Welcome to Thirst Inventory, a new series where I’ll ask guests all about their sexual origins and plumb the depths of their erotic minds. It’s like the Ask A Sub version of The Proust Questionnaire… but filthy!
The first four questions will always be free, and the wild card questions (which are much spicier) are paywalled for the inner circle only. Become a paid subscriber at the link below.
If you are a COLLAR CLUB level Patreon member, you can access the whole interview here.
This week I sat down with the one and only Gabriela Herstik, whose book GODDESS ENERGY, which guides readers to awaken the Goddess within through spells, rituals, meditations, embodiment practices, and journal prompts, is out now. You can buy it here.
Gabriela Herstik is a sex witch, slut priestess, and author whose work centers witchcraft, sexuality, and the Goddess. Gabriela’s work spans genres, including multiple books, a tarot deck, a podcast, essays and articles, performance art, visuals and more, all that live at the intersection of the esoteric and erotic. Gabriela teaches classes on how to create a devotional relationship to the Goddess, how to work with kink and bdsm in sex magick, how to work with the angelic alongside the shadow, and more. Gabriela is also on Only Fans as “Erotic Oracle.”
How do you identify?
I am a submissive non-monogamous, Jewish Mexican witch and Goddess devotee, whose work and life is in devotion to the Goddess of Love and Lust. I was raised in the Bible Belt of suburban Georgia, though I originally hail from Southern California and have been back in Los Angeles for nearly 8 years.
What does “desire” mean to you? How do you access this feeling and connect to what excites you?
Desire is the lifeblood of my eroticism and creativity, It is a deep, visceral longing I have in my body and heart. Desire is what drives me and consumes me. It’s what feeds into my obsessions. Desire isn’t something I will ever obtain, I don’t think, because it’s a chase. I access desire by allowing inspiration to wrap its sweet and visceral tendrils around me; wherever it pulls me, I have no choice but to succumb. I invite in desire through self-love and self-lust. Through allowing myself to be safe within my body, to celebrate this, to feel good in this. When I foster this energy, it’s like I’ve plugged back into myself. From there, I let the things that excite me take hold of me. I allow my curiosity to make itself known. I allow this to fire up my soul. That way, I am open to being seduced by the universe, myself, by daddy, or my work. Inspiration, desire, and obsession are my muses .
At what age did you first come online as a sexual being? What happened?
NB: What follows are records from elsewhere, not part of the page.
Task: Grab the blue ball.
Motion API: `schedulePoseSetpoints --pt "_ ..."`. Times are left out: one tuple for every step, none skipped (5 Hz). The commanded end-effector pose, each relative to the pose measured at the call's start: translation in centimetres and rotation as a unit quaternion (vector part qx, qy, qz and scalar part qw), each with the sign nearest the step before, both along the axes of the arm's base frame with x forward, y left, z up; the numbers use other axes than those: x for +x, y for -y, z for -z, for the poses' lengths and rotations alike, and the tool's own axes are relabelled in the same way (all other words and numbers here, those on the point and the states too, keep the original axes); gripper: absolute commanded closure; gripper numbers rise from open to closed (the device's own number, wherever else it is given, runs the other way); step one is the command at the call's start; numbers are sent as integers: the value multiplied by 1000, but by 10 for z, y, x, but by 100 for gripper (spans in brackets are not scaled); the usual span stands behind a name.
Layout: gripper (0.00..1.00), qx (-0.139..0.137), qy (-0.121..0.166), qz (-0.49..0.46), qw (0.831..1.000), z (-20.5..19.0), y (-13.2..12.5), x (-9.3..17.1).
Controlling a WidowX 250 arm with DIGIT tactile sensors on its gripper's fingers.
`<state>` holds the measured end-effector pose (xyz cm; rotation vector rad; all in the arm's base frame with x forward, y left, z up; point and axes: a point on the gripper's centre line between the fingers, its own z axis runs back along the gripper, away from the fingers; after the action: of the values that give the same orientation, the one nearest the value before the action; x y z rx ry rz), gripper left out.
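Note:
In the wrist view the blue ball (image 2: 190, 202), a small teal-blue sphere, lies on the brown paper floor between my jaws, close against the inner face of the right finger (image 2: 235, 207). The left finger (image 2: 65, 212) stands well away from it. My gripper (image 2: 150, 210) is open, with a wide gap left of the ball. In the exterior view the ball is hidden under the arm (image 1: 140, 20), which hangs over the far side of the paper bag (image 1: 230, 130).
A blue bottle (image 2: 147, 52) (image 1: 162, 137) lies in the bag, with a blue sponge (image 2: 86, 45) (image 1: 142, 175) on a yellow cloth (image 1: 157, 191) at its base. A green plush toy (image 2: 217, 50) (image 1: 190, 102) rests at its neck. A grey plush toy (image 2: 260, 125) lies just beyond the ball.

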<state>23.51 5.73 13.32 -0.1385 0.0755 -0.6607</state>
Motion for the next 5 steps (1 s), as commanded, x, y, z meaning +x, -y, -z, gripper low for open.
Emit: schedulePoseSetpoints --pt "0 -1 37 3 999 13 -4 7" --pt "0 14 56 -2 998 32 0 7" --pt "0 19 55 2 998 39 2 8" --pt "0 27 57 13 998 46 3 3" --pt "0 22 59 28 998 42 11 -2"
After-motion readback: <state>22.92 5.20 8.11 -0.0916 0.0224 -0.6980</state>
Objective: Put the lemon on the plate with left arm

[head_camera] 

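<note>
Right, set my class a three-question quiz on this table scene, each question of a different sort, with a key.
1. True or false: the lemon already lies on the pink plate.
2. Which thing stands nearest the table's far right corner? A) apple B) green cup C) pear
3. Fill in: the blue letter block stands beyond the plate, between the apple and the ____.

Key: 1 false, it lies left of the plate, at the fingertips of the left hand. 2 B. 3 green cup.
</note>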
I was 14 or 15-years old when I aesthetically reclaimed my sexuality online. I remember taking photos in a cropped Union Jack top from Urban Outfitters and some booty shorts. I was in the bathroom of my childhood home. The shirt showed off my shoulder, collar bone, and stomach. The shorts sat low on my waist. I remember feeling so cool, so empowered, so ME. I remember posting these photos on Tumblr and Lookbook. I had never done anything like that, and it led to my love affair with wearing slutty outfits- because my outfits got (and continue to get) much, much sluttier. I also remember posting photos of my ass on Tumblr, and then once social media began and I turned 18, it was over for you bitches.
What's a memory from your own erotic life that you can feel in your body when you recall it? Why do you think it still has that charge?
I hadn’t seen an ex daddy for a few months and when he bootycalled me, I remember he asked what I was in the mood for, and I told him I wanted to be tied up and lightly tortured. That night he hog tied me on a chair as Twin Temple played in the background. He spanked and flogged me, hit me with his belt, and he made me squirt. It was also the first time he made me call him an honorific, and I picked daddy, which he liked. It was the first time I’d ever called anyone that and it felt very powerful. It was one of the most intense scenes I had done at that point, and it felt very sacred and intimate.